Task directions → Below are some records. Return exactly the lines from the one with "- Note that" to the one with "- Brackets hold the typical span", and nothing else.
START Excerpted records
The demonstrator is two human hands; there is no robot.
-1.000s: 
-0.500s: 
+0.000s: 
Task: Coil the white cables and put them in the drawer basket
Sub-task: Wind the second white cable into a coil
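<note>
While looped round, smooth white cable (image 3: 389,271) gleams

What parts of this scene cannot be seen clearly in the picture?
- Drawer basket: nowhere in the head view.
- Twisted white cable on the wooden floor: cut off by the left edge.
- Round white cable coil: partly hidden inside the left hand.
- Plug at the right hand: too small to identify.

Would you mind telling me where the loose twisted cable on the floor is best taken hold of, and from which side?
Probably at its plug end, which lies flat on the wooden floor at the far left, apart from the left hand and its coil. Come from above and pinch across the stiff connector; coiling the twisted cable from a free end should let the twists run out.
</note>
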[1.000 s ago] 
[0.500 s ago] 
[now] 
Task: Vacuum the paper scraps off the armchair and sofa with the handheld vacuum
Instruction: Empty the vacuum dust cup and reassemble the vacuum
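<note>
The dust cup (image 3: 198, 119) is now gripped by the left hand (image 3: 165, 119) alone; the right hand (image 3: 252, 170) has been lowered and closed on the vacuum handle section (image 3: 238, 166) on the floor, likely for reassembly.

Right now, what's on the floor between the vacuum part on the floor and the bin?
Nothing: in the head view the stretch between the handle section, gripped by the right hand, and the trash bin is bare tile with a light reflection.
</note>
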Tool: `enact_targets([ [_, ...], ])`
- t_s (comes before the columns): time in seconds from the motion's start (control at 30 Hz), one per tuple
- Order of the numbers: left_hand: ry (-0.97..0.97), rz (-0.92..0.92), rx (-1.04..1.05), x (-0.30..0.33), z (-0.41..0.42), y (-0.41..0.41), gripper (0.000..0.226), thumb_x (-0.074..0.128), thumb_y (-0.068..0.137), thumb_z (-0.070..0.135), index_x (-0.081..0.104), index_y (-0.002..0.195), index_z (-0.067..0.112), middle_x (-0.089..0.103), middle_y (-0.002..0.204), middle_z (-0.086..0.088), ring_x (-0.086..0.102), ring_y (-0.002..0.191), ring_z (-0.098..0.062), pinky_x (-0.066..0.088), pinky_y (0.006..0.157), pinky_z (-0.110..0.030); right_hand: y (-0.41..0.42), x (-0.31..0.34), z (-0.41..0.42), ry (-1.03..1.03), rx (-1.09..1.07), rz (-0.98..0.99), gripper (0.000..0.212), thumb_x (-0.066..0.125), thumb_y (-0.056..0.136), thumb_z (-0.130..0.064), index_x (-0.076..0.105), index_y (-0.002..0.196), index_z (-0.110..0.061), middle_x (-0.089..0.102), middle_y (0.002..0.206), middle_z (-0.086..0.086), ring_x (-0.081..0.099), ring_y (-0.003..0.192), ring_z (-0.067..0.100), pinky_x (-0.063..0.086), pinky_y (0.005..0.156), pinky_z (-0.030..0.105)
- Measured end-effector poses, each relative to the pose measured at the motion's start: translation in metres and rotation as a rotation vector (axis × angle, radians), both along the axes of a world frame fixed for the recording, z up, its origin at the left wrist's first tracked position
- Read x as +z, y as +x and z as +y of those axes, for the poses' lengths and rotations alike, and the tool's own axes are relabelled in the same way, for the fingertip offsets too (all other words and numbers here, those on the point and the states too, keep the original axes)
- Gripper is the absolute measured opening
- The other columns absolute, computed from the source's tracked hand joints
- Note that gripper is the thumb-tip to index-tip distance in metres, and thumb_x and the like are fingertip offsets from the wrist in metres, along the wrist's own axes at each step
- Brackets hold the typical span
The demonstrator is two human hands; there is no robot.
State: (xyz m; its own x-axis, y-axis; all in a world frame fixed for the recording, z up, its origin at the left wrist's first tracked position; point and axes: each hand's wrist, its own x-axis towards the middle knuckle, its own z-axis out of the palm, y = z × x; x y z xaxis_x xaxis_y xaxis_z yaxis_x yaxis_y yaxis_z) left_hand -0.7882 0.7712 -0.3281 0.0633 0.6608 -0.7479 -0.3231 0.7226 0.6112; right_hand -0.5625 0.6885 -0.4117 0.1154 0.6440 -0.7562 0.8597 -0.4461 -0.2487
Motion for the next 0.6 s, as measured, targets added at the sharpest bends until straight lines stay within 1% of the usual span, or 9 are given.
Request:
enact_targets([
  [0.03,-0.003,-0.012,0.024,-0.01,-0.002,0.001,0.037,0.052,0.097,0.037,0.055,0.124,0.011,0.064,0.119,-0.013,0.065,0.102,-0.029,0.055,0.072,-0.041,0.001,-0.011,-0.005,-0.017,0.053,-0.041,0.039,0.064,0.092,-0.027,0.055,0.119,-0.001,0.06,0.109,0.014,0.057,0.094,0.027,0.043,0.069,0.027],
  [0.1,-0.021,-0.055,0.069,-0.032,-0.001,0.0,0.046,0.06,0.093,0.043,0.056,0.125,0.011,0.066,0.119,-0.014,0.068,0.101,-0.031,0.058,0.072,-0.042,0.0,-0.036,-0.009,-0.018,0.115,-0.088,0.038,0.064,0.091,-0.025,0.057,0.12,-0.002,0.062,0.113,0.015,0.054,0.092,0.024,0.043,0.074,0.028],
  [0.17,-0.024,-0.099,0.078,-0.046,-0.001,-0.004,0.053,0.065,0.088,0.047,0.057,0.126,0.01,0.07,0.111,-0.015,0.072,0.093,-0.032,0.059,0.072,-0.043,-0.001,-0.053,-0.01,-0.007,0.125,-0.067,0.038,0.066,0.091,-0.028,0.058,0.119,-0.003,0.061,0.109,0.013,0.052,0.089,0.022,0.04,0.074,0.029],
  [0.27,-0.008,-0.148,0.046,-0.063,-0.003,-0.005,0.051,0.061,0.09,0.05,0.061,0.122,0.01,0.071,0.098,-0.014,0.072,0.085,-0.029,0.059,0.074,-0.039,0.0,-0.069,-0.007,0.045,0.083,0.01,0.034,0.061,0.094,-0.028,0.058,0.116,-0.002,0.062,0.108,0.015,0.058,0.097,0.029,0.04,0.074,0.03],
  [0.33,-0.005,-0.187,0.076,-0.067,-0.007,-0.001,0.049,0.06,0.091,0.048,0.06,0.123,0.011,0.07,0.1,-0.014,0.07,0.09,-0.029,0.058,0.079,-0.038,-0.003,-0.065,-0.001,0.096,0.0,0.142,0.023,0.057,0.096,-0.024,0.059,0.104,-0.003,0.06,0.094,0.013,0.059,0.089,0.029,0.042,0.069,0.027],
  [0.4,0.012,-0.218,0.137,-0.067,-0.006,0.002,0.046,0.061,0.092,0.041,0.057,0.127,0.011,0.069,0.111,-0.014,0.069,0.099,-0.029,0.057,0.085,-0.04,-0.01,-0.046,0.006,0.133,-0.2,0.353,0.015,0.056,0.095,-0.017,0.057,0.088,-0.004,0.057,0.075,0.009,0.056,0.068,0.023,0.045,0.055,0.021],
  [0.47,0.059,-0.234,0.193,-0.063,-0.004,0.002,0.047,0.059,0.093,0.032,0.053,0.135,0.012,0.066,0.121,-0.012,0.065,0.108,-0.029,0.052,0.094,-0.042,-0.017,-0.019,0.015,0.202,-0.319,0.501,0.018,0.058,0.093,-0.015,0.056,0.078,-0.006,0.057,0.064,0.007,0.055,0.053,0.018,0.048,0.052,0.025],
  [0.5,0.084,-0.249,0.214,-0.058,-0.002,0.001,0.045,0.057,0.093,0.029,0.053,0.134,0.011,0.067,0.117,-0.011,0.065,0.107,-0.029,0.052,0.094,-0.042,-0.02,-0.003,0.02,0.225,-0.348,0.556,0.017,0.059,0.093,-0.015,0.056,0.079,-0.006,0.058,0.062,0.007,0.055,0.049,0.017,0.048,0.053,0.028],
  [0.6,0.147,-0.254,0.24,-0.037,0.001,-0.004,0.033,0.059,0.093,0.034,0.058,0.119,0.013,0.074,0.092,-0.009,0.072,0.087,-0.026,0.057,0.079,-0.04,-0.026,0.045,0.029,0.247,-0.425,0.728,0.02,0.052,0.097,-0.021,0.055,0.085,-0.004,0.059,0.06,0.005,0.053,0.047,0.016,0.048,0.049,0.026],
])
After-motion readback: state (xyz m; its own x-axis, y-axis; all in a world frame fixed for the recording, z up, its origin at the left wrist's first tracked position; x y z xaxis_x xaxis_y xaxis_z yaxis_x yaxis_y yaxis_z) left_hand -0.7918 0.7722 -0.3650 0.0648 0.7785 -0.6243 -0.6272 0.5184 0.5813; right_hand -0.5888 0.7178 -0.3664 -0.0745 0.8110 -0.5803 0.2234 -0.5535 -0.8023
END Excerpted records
Solution for this exercise →
- Note that gripper is the thumb-tip to index-tip distance in metres, and thumb_x and the like are fingertip offsets from the wrist in metres, along the wrist's own axes at each step
- Brackets hold the typical span

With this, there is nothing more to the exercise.